The AAnF is the anchor function in the HPLMN. The AAnF stores the AKMA Anchor Key (KAKMA) and SUPI/GPSI for AKMA service, which is received from the AUSF/UDM after the UE completes a successful 5G primary authentication. The AAnF also generates the key material to be used between the UE and the Application Function (AF) and maintains UE AKMA contexts. The AAnF sends SUPI/GPSI of the UE to AF located inside the operator's network according to the AF request or sends SUPI to NEF. If GPSI is required, the AAnF retrieves the GPSI from UDM based on available SUPI. The AAnF has the capability to trigger a primary authentication for KAKMA refreshing purpose.

The AF is defined in TS 23.501 with additional functions:

• AF with the AKMA service enabling requests for AKMA Application Key, called KAF, from the AAnF using A-KID.
• AF shall be authenticated and authorized by the operator network before providing the KAF to the AF.
• The AF located inside the operator's network performs the AAnF selection.

The NEF is defined in TS 23.501 with additional functions:

• The NEF enables and authorizes the external AF assessing AKMA service and forwards the request towards the AAnF.
• The NEF performs the AAnF selection.

The AUSF is defined in TS 23.501 with additional functions:

• AUSF provides the SUPI and AKMA key material (A-KID,KAKMA) of the UE to the AAnF.
• AUSF performs the AAnF selection.

The UDM is defined in TS 23.501 with the additional functions:

• UDM stores AKMA subscription data of the subscriber and provides AKMA indication and RID to AUSF.
• UDM triggers primary authentication to refresh KAKMA.

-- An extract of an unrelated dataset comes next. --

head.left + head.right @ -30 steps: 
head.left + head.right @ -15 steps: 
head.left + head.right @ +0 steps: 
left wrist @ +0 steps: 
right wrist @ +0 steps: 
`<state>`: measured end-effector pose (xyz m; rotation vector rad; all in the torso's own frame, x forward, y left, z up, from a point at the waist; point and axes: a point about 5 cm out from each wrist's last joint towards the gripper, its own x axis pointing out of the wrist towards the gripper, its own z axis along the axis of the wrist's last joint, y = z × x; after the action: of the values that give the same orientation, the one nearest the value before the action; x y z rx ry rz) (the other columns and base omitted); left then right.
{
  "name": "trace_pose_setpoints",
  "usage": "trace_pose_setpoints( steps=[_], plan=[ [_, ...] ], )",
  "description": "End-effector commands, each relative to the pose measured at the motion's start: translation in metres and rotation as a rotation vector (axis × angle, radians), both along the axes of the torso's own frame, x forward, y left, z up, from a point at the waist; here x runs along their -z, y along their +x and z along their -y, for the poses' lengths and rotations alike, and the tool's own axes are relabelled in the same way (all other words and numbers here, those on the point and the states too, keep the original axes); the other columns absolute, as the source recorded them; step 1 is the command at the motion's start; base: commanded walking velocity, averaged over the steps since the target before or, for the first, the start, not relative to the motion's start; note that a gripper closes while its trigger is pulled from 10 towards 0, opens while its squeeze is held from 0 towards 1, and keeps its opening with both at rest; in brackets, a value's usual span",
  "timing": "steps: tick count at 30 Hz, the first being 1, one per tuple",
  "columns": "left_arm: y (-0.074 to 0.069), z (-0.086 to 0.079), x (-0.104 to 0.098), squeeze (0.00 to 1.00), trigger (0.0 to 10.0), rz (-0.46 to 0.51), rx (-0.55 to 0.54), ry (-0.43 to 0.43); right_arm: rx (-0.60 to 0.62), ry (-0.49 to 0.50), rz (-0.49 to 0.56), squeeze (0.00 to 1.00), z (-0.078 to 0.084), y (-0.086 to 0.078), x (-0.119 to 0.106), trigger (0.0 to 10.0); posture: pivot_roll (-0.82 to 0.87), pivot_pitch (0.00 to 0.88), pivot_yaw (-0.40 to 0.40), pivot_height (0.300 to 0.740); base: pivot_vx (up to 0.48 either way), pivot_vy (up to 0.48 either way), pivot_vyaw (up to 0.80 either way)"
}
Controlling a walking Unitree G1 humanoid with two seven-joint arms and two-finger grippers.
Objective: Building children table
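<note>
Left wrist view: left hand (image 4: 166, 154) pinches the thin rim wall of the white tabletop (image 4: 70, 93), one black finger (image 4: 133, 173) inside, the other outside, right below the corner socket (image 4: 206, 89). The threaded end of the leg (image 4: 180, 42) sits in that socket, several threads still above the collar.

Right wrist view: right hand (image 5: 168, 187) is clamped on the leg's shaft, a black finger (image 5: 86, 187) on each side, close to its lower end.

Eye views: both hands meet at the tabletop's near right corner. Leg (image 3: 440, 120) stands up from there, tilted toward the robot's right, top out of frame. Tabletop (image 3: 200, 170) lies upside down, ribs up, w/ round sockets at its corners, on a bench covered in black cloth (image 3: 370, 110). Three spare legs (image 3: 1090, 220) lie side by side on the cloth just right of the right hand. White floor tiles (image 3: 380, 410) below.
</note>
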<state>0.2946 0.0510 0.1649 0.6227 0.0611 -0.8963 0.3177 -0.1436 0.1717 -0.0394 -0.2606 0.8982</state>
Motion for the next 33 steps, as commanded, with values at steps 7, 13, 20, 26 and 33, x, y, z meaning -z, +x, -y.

The following interfaces are involved in AKMA network architecture:

• Nnef: Service-based interface exhibited by NEF.
• Nudm: Service-based interface exhibited by UDM.
• Naanf: Service-based interface exhibited by AAnF.

The AAnF interacts with the AUSF and the AF using Service-based Interfaces. When the AF is located in the operator's network, the AAnF shall use Service-Based Interface to communicate with the AF directly. When the AF is located outside the operator's network, the NEF shall be used to exchange the messages between the AF and the AAnF.

The following security requirements are applicable to AKMA:

• AKMA shall reuse the same UE subscription and the same credentials used for 5G access.
• AKMA shall reuse the 5G primary authentication procedure and methods specified in TS 33.501 for the sake of implicit authentication for AKMA services.
• The SBA interface between the AAnF and the AUSF shall be confidentiality, integrity and replay protected.
• The SBA interface between AAnF and AF/NEF shall be confidentiality, integrity and replay protected.
• The SBA interface between AAnF and UDM shall be confidentiality, integrity and replay protected.
• The AKMA Application Key (KAF) shall be provided with a maximum lifetime based on the operator's local authentication policy.

The Ua* reference point is application specific. The generic requirements for Ua* are:

• Ua* protocol shall be able to carry AKMA Key Identifier (A-KID).
• The UE and the AKMA AF shall be able to secure the reference point Ua* using the AKMA Application Key derived from the AKMA Anchor Key.
• The Ua* protocol shall be able to handle the expiration of KAF.

Requirements for AKMA Key Identifier (A-KID) are:

• A-KID shall be globally unique.
• A-KID shall be usable as a key identifier in protocols used in the reference point Ua*.
• AKMA AF shall be able to identify the AAnF serving the UE from the A-KID.

The requirements on the UE are:

• Applications on the UE shall not be able to get access to KAKMA.
• An application on the UE shall only get the KAF keys related to specific AF Identifiers (AF_IDs) that the application is authorized to get.
• An application on the UE shall not be able to get access to the KAF keys that belong to other applications.